Riot Games to record Valorant Voice chats to combat toxic behavior

As an effort to tackle the abusive behavior of toxic players, Riot Games is updating its privacy notice next month, that it'll be using new tools to scale back toxicity, the primary game to use these abilities, which can record in-game voice chat when a report is filed, is Valorant. Well, it will raise some privacy and security questions, which is very likely to in my opinion, and the people who will not agree with this decision and care about their privacy can just switch to voice chat platforms like discord, overtone, or other such applications.

The audio data will be stored to be used when players report those engaging in abusive or disruptive behavior. The info is then checked if anything violates Riot Games' Terms of Service or other policies. It'll be made available to the violating player if any violation is found and deleted after it's not needed. 
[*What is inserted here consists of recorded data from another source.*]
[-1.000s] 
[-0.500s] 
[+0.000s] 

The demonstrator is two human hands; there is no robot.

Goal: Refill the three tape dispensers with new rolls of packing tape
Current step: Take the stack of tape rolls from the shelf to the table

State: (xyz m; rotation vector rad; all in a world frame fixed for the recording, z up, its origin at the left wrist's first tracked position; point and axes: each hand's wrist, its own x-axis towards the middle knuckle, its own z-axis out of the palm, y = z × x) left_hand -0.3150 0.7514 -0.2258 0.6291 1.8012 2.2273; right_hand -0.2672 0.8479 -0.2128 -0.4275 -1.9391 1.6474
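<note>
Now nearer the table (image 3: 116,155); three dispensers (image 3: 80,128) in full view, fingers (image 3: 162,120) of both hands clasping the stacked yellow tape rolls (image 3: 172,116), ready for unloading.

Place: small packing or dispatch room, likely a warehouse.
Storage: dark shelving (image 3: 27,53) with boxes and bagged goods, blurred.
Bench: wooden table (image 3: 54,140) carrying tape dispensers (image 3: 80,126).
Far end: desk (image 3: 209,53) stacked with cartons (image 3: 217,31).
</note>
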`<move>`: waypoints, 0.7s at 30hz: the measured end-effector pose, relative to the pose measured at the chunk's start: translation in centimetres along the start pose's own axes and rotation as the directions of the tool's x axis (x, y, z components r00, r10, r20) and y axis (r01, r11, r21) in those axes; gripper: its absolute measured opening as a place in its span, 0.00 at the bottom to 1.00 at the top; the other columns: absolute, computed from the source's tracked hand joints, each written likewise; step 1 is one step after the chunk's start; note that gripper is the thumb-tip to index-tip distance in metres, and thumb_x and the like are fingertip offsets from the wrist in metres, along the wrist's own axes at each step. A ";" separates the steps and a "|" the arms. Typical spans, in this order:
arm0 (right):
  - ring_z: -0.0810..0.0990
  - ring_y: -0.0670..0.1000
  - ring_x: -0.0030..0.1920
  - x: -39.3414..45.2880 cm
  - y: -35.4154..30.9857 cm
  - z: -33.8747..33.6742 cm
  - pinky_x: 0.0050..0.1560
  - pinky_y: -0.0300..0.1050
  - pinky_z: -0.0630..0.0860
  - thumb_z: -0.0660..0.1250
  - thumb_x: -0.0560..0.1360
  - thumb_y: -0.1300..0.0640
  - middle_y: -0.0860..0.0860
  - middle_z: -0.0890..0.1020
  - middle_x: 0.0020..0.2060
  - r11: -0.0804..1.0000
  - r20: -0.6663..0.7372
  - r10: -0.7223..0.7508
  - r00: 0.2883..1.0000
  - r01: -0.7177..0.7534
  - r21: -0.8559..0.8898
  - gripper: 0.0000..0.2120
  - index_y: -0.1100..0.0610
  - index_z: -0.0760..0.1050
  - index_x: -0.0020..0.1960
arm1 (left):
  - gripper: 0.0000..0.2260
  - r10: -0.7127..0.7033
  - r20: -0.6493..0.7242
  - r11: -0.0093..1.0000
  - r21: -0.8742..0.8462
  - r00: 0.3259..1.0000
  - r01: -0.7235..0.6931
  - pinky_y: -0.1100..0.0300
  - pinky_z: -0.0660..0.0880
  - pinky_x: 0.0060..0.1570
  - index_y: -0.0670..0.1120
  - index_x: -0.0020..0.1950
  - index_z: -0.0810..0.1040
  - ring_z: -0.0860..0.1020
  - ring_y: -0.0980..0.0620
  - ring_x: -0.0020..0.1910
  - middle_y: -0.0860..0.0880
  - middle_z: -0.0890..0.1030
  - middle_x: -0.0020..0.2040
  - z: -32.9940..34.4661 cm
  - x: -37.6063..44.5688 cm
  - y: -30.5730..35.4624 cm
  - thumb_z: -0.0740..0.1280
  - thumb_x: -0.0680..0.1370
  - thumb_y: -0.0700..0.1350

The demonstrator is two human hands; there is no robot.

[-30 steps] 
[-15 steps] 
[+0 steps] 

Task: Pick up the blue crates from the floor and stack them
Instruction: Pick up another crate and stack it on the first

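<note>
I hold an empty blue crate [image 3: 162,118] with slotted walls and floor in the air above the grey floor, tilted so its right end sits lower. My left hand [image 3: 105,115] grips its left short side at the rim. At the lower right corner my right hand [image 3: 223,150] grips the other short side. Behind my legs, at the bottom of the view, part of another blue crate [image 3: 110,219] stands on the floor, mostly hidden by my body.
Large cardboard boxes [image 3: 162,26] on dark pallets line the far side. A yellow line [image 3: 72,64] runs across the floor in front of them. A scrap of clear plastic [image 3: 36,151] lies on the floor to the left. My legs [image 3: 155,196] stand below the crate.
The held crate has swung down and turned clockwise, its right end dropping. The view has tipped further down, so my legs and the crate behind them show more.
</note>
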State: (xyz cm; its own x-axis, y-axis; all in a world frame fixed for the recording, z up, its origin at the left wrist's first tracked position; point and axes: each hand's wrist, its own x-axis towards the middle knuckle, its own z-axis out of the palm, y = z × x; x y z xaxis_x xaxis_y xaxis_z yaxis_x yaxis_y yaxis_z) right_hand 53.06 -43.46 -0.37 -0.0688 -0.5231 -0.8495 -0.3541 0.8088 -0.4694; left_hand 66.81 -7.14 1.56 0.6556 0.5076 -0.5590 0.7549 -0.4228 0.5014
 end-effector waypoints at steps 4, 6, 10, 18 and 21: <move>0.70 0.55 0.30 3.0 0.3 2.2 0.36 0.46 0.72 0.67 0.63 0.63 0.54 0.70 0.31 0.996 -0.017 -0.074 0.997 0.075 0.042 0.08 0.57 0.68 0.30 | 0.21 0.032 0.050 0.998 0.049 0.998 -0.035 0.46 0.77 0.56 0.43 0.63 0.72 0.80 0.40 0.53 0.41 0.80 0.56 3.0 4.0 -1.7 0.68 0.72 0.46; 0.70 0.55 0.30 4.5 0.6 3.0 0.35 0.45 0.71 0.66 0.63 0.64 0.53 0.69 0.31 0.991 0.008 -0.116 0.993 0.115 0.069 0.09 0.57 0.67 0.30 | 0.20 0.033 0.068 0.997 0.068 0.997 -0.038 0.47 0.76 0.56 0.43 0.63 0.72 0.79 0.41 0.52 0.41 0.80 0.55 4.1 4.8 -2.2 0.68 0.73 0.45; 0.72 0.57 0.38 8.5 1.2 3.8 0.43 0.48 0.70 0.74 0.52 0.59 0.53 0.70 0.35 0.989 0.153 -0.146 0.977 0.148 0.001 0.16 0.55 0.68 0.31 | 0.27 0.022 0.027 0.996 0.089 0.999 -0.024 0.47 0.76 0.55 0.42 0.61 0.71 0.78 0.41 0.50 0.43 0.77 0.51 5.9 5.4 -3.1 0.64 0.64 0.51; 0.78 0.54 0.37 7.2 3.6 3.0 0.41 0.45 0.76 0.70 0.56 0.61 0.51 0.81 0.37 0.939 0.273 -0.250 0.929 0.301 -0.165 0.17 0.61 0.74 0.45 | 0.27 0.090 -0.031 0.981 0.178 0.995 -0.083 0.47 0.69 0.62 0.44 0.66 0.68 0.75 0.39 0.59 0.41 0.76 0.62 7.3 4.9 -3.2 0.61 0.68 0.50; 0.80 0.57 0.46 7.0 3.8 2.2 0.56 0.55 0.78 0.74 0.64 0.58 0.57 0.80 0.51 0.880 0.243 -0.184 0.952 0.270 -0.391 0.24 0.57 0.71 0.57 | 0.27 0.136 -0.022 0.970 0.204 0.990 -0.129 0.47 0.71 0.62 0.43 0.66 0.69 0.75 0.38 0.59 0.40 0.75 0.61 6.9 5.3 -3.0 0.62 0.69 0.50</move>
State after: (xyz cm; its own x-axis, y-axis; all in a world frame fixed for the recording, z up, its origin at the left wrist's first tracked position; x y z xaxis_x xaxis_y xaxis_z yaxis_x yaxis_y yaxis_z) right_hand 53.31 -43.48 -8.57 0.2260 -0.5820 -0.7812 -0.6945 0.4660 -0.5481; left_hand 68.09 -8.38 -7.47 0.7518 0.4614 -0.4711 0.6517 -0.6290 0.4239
Data also will be deleted if the recording contains no disruptive behavior. An identical system is in situ on PlayStation, though there's requires players to record a little section of a talk to send it for a moderation review.

Riot said that the new voice moderation tools don't involve actively taking note of live in-game audio. The studio said that it'll only hear audio once a report has been filed. For now, the system is going to be beta tested in North America before expanding elsewhere around the world. 

"We're committed to creating our games better for everybody who plays them," Riot said. "This is another step toward tackling disruptive behavior across the board, starting with Valorant." These changes will be applied to all the Riot Games, TechCrunch reports, meaning all players across all the studio's games--including League of Legends and Legends of Runeterra--have to simply accept them, there is no other way around that updated privacy policy next month, either the players accepts it or quit the game. It's unclear when other Riot Games titles will get these updates.

They didn't specify how these new voice moderation tools will work. Consistent with the head of players dynamics West Hart, the technology required to detect behavior violation over voice chat remains in development. Hart hinted that it's going to rest on machine learning or specialize in automated voice-to-text transcription. Hart also made explicit regard to the "pain in voice comms" that spurred Riot to consider an answer to tackle abusive or disruptive behavior while gaming online.

"Players are experiencing a lot of pain in voice comms in which pain takes the shape of all types of various disruption in behavior, and it is often pretty harmful," Hart said. "We recognize that and that we have made a promise to players that we'll do everything that we could during this space."

Well, this is just in the beta testing, so it may or may not be released. As in my personal opinion, I don't think it's the right step, it is better if players just mute the other player who is abusing and report them, as I see this as a privacy problem. And not to forget Riot Games is owned by Tencent.